Wenn man das D50-Gehäuse aus Kunststoffguss in der Hand hält, ist vom günstigen Preis nichts zu spüren. Das Gehäuse ist zwar solide und ausbalanciert genug, um es in einer Hand zu halten. Aber man wird die Kamera wahrscheinlich eher wie eine traditionelle Spiegelreflexkamera halten, wobei man die linke Seite der Kamera mit zwei Fingern um den Zoomeinstellring stützt, während die rechte Hand den Griff hält. Während der rechte Zeigefinger über dem Auslöser schwebt, kann man mit dem Daumen bequem das Einstellrad bedienen.

Oben auf der Kamera befinden sich das Status-LCD, der Auslöser, der Ein-/Ausschalter sowie die Tasten für Belichtungsausgleich und Selbstauslöser. Die Anordnung der Bedienelemente kann anfangs etwas verwirrend sein, wenn man bereits andere Nikon-Spiegelreflexkameras benutzt hat. Die Belichtungsfunktionen des einzigen Einstellrades ändern sich je nach verwendetem Modus, daher bedarf es schon einiger Übung, wenn man Einstellungen ändern will, ohne das Auge vom Sucher zu nehmen.

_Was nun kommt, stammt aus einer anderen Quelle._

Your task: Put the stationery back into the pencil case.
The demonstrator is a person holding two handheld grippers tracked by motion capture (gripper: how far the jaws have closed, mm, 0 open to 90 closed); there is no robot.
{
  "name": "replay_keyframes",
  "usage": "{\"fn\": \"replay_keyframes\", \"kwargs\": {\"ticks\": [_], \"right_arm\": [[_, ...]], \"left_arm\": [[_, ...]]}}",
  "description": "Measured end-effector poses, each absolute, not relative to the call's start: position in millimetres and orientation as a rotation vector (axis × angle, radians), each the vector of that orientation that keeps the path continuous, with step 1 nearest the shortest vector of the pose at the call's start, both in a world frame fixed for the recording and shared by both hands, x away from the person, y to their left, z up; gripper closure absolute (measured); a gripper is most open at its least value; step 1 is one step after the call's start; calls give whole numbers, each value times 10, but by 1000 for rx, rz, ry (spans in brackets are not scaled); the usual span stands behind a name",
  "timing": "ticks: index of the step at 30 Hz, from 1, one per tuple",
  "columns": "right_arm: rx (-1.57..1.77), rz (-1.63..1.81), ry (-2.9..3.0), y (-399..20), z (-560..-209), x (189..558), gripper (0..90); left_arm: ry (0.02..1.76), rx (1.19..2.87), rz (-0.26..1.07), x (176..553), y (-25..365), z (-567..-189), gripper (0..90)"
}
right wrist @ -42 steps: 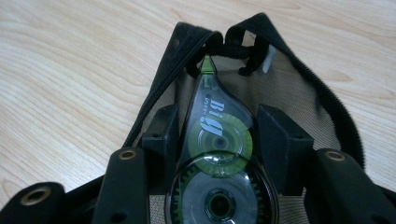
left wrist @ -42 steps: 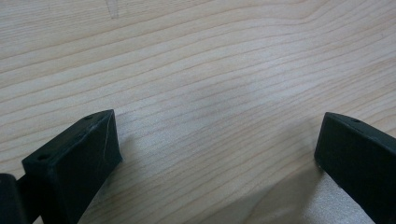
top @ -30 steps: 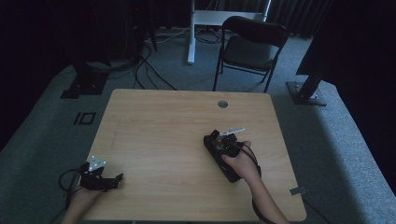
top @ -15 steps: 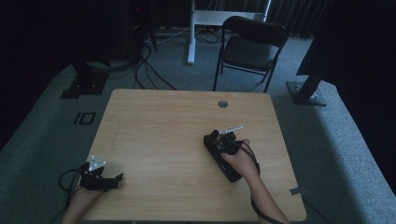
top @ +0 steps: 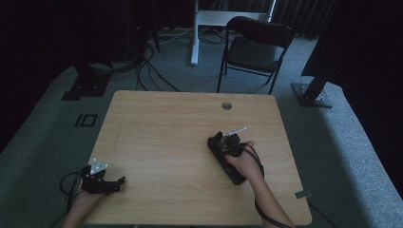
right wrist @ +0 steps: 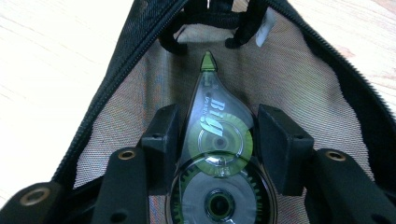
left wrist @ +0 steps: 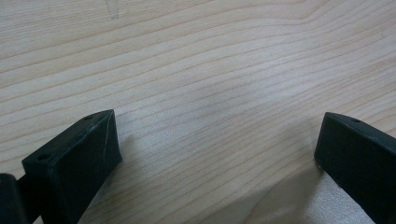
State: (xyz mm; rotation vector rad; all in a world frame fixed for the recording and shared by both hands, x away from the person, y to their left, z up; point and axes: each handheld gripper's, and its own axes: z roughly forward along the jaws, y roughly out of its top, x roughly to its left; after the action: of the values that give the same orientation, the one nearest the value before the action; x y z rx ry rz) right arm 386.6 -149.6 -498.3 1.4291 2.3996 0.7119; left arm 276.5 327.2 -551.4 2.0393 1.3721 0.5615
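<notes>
**Holding a tape roller inside an open pouch**

Looking down from the high view, a wooden table (top: 180, 142) stands on grey carpet, with a black chair (top: 254, 47) beyond its far edge. The left gripper (top: 116, 183) lies at the near left corner of the table, a hand behind it and its grey plate on top. The right gripper (top: 219, 142) sits right of centre, gripped by the right hand (top: 242, 161), and points away from the person toward the far left. A black pouch (top: 228, 159) lies under that hand and gripper; from up here it reads as one dark mass, and the jaw state cannot be told.

From the left gripper view, the left gripper (left wrist: 217, 144) has its two black jaws standing wide apart, with bare wood (left wrist: 210, 70) between them and nothing held.

From the right gripper view, the right gripper (right wrist: 215, 140) is clamped on a tape roller (right wrist: 217, 154), a clear teardrop case with green wheels inside. Both pads press its sides, and its green tip points away from the camera. The roller sits within the pouch (right wrist: 303, 79), whose open zipper edges spread to either side over grey mesh lining. Pale table (right wrist: 56, 60) shows outside the pouch on the left and at the top right.
</notes>
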Motion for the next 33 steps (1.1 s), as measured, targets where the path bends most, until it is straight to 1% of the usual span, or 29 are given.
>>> {"fn": "replay_keyframes", "kwargs": {"ticks": [8,15,24,33], "right_arm": [[1419,653,2439,-1460,-4999,3892,494],[1430,687,2426,-1501,-4970,3883,475],[1432,819,2359,-1648,-4842,3822,448],[1402,1019,2306,-1788,-4651,3676,404]], "left_arm": [[1372,2039,561,2765,3272,-5514,1],[1373,2039,562,2765,3272,-5514,1],[1372,2039,562,2765,3272,-5514,1],[1372,2039,562,2765,3272,-5514,1]]}}
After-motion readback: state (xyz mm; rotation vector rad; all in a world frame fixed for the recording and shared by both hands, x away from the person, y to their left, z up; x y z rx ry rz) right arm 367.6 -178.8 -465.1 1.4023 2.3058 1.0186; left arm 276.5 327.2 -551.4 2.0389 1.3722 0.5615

Bei der Belichtungspriorität und im manuellen Modus stellt man mit dem Rad die Verschlusszeit ein. Um im manuellen Modus die Blende einzustellen, muss man eine EV/Blende-Taste neben dem Auslöser gedrückt halten, während man an dem Rad dreht. Wenn man mit der Blendenpriorität arbeitet, stellt man mit demselben Rad den F-Stop ein. Im vorprogrammierten automatischen Belichtungsmodus wählt man mit dem Rad alternative Kombinationen aus Verschlusszeit und Blende, welche dieselbe Belichtung bewirken. In den vorprogrammierten Modi für Belichtungs- und Blendenpriorität verwandelt die EV-Taste das Einstellrad in ein Bedienelement zur Einstellung des Belichtungsausgleichs.